### YOUR GOAL
What lines in the data hold the string "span"? Show them.

### COLLECTED DATA

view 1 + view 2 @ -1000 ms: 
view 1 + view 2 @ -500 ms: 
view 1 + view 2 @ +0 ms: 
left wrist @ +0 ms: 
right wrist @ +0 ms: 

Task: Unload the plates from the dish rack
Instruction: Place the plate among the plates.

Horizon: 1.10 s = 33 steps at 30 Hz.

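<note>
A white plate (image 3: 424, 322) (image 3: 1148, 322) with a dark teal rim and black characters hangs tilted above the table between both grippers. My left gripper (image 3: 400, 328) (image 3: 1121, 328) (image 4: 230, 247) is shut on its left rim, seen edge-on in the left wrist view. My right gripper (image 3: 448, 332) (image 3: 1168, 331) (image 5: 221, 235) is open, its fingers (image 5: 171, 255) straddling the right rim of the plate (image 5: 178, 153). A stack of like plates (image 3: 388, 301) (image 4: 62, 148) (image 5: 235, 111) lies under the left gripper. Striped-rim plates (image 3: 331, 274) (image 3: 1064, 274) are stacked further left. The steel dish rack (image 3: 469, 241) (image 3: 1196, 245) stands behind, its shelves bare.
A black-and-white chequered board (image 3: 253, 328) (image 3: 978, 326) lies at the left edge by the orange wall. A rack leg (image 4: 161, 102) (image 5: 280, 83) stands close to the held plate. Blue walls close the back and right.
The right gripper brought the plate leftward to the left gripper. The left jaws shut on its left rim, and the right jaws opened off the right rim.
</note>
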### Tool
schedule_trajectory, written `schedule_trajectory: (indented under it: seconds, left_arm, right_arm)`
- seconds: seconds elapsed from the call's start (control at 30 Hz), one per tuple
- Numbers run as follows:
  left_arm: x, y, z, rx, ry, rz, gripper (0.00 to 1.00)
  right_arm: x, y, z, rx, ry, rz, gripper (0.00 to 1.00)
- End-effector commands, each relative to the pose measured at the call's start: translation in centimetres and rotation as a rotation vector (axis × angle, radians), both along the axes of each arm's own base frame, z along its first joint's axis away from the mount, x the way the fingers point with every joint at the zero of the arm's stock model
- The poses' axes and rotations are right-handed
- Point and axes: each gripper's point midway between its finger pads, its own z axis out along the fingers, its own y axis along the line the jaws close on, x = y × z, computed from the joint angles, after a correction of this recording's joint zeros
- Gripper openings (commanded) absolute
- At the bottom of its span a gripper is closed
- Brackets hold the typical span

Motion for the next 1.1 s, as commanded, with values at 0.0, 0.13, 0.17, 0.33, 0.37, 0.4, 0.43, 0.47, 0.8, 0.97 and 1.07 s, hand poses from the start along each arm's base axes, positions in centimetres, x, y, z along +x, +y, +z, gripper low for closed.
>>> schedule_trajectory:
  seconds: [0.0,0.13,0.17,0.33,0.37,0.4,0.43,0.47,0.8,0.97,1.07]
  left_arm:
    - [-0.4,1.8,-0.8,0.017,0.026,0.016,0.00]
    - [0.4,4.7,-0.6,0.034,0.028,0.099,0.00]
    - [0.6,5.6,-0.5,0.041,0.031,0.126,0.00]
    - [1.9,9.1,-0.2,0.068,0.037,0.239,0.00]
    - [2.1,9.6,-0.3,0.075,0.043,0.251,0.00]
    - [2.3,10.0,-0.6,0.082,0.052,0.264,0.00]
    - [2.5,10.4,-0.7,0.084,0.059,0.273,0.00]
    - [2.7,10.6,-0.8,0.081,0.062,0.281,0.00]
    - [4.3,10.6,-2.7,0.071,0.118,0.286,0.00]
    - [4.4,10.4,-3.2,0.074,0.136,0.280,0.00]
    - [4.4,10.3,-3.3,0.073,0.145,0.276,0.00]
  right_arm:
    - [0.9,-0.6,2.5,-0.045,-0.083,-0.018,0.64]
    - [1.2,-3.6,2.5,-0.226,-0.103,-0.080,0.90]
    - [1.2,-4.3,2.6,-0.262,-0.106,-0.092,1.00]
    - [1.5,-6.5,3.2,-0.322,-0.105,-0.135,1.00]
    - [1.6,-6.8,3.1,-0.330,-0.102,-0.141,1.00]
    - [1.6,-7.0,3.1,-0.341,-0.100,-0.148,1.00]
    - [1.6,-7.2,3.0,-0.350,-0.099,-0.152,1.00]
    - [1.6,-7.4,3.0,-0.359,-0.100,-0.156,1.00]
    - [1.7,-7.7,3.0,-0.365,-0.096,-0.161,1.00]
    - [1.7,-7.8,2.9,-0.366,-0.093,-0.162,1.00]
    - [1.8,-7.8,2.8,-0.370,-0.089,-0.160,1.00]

### ANSWER
- At the bottom of its span a gripper is closed
- Brackets hold the typical span

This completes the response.